He got up, woke his man who was sleeping in his cart, and asked him to get the horses ready. Then he went to call the Bashkírs.

“It’s time to go to measure the land,” he said.

The Bashkírs, including the Chief, got up and came together. They began drinking kumiss again, and offered Pahóm some tea. But he would not wait. “If we are to go, let us go. It is nearly time,” said he.






The Bashkírs got ready and they all started. Some rode horses, and some rode in carts. Pahóm drove in his own small cart with his servant, and took a spade with him. When they reached the steppe, the sky was beginning to turn red. They stopped at the top of a small hill and gathered in one spot. The Chief came up to Pahóm and stretched out his arm towards the plain.

“See,” said he, “all this, as far as your eye can reach, is ours. You may have any part of it you like.”

Pahóm’s eyes shone. The land had never been farmed and was almost completely flat. The soil was rich and black, and in some places the grass grew breast high.

The Chief took off his fur cap and placed it on the ground.

“This will be the mark,” he said. “Start from here, and return here again. All the land you go round before the sun sets shall be yours.”

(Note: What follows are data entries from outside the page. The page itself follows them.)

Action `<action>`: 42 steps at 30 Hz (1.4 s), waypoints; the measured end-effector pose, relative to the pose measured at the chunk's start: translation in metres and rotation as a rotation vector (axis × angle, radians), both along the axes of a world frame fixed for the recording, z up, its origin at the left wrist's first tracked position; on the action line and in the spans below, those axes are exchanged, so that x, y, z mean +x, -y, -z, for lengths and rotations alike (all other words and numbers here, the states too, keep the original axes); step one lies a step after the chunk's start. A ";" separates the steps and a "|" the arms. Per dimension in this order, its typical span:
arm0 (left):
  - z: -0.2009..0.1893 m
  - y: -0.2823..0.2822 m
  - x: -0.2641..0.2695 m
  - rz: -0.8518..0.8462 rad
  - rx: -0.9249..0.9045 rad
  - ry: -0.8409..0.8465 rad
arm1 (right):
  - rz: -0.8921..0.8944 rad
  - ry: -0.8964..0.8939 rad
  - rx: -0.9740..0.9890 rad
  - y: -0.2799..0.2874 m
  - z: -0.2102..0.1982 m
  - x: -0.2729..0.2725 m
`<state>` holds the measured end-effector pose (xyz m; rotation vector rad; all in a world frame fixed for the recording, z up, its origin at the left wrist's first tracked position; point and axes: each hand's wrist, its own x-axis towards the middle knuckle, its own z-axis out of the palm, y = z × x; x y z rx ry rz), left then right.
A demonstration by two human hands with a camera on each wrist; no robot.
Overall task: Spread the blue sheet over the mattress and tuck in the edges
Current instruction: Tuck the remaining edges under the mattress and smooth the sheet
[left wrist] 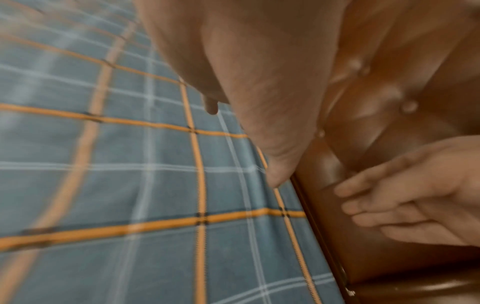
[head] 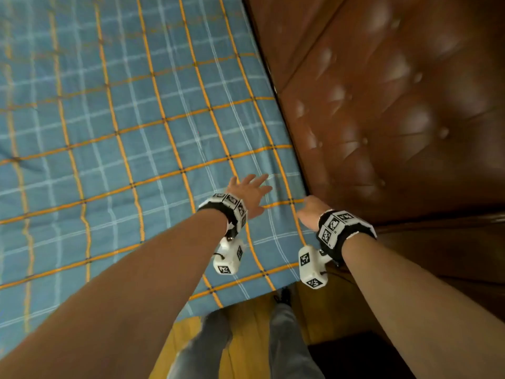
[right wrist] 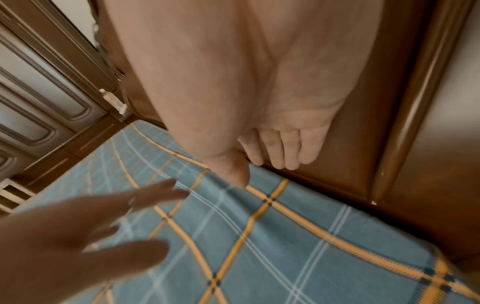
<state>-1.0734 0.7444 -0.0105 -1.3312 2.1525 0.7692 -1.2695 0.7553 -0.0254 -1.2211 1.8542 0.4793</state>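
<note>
The blue sheet (head: 123,132), checked with orange and white lines, lies flat over the mattress up to the brown headboard (head: 396,105). My left hand (head: 250,191) hovers or rests just over the sheet near its right edge, fingers spread and holding nothing. My right hand (head: 310,209) is at the sheet's edge where it meets the headboard. In the right wrist view its straight fingers (right wrist: 281,152) point down into the seam between sheet (right wrist: 285,246) and headboard, thumb on the cloth. The left wrist view shows the right hand (left wrist: 405,197) flat against the leather beside the sheet (left wrist: 130,185).
The tufted leather headboard runs along the right side of the bed. A yellow wooden floor (head: 246,337) and my grey-trousered legs (head: 287,348) are below the sheet's near edge. A dark object (head: 369,356) sits at bottom right. Panelled cabinet doors (right wrist: 39,92) stand beyond the bed.
</note>
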 end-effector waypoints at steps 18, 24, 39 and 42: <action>-0.320 -0.224 0.346 -0.954 -0.204 -0.032 | -0.425 0.477 -0.332 -0.062 -0.284 0.350; -0.347 -0.312 0.394 -1.187 -0.285 -0.004 | -0.586 0.580 -0.328 -0.092 -0.303 0.419; -0.346 -0.466 0.589 -1.334 -0.453 -0.054 | -0.861 0.485 -0.353 -0.218 -0.311 0.641; -0.334 -0.481 0.655 -1.269 -0.461 -0.069 | -0.805 0.453 -0.369 -0.247 -0.305 0.686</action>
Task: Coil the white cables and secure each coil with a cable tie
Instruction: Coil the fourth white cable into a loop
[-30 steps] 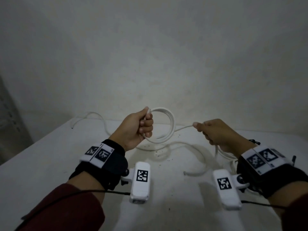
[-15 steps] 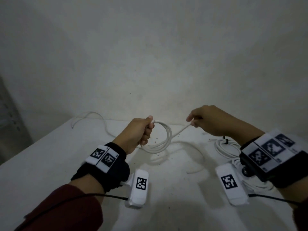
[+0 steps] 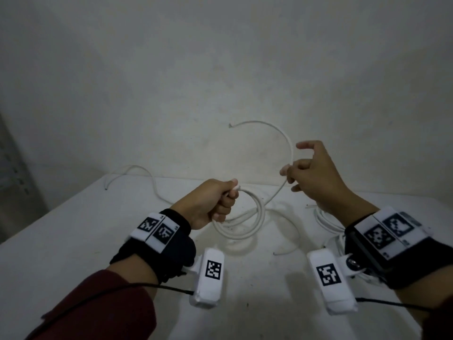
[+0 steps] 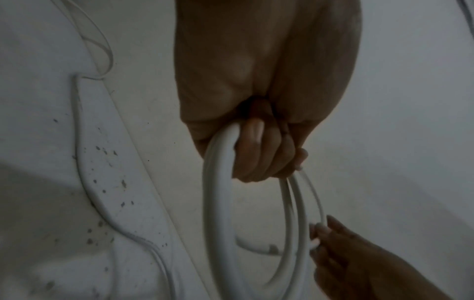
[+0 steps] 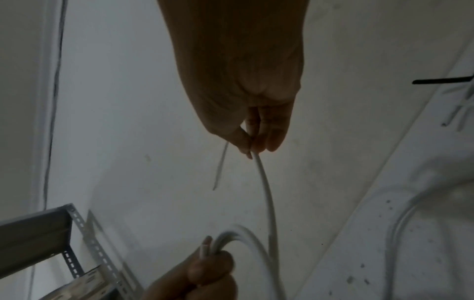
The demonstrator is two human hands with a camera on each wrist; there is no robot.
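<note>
right hand (image 3: pixel 316 177) raised, pinching cable tail (image 3: pixel 282 133) above table (image 3: pixel 73 229), left hand (image 3: pixel 210 204) gripping coil (image 3: pixel 247 227)

**Count of things in view**

Two hands: left hand (image 3: pixel 210 204), right hand (image 3: pixel 316 177). Three white cables: one part-coiled cable (image 3: pixel 247 224) held between both hands, one loose cable (image 3: pixel 147 175) on the bench (image 3: pixel 73 241), one finished coil (image 3: pixel 326 219) by the right wrist. One black cable tie (image 5: pixel 441 81). Two wrist cameras (image 3: pixel 208 278), four marker tags on the wristbands. One slotted metal shelf frame (image 5: pixel 77 233)
</note>
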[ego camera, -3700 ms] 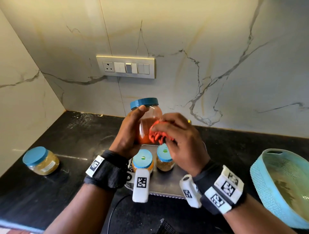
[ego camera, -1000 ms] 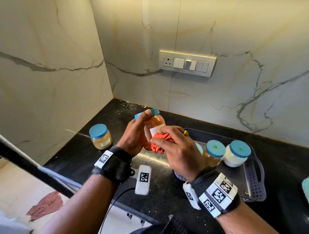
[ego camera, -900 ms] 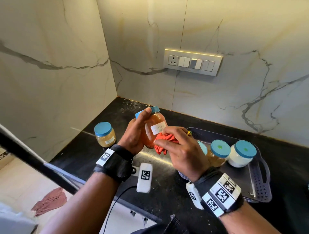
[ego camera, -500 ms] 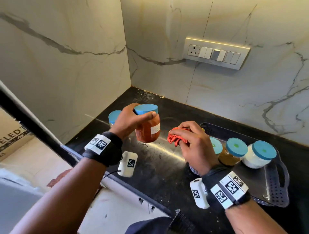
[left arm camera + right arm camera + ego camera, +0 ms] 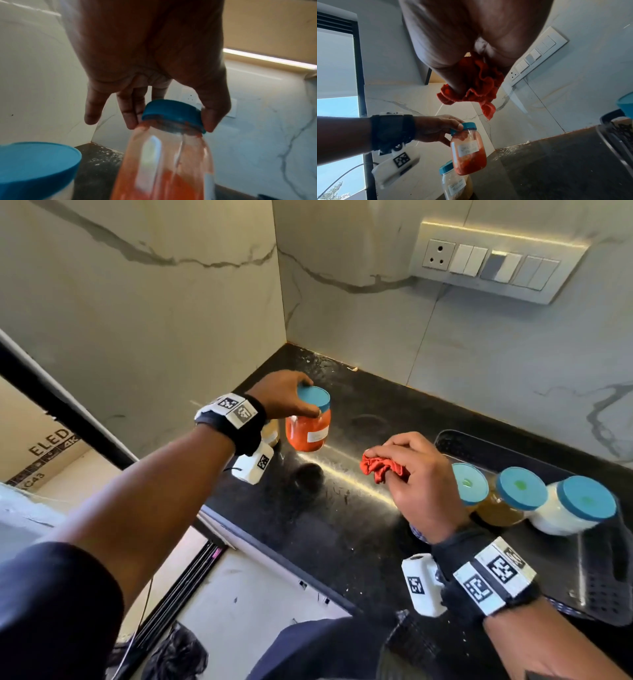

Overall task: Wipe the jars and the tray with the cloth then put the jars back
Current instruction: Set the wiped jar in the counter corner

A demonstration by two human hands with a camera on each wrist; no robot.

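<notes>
My left hand (image 5: pixel 291 402) grips the blue lid of the orange-filled jar (image 5: pixel 310 433) and holds it just above the black counter, near the left wall. In the left wrist view the fingers (image 5: pixel 132 116) and thumb pinch that lid (image 5: pixel 173 115). A second jar (image 5: pixel 455 185) with yellowish contents stands right beside it, mostly hidden behind my left wrist in the head view. My right hand (image 5: pixel 407 470) clutches the bunched red cloth (image 5: pixel 376 469) above the counter, left of the dark tray (image 5: pixel 603 594). Three blue-lidded jars (image 5: pixel 520 498) stand on the tray.
The marble walls meet in a corner behind the jars. A switch panel (image 5: pixel 496 260) is on the back wall. The counter's front edge (image 5: pixel 274 556) runs diagonally below my arms, with floor and a cardboard box beyond it at the left.
My left hand has carried the orange jar left and down toward the counter beside the yellowish jar, away from the cloth. My right hand with the cloth has drawn back toward the tray.
</notes>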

Pahóm took out his money and put it on the cap. Then he took off his thick coat, remaining in his woolen vest. He put a little bag of bread into his vest pocket, and tied a water bottle to his belt. Then he pulled up the tops of his boots, took the spade from his man, and stood ready to start. He thought for some moments which way he had better go — everywhere looked good.

“No matter,” he decided, “I will go towards the rising sun.”

He turned his face to the east, stretched himself and waited for the sun to appear above the horizon.

“I must lose no time,” he thought, “and it is easier walking while it is still cool.”

As soon as the sun appeared, Pahóm, carrying the spade over his shoulder, went down into the steppe.

He started walking neither slowly nor quickly. After having walked a mile he stopped, dug a hole, and placed the pieces of earth one upon another to make it easy to see. Then he went on. Now that his body had warmed up, he walked more quickly. After a while he dug another hole.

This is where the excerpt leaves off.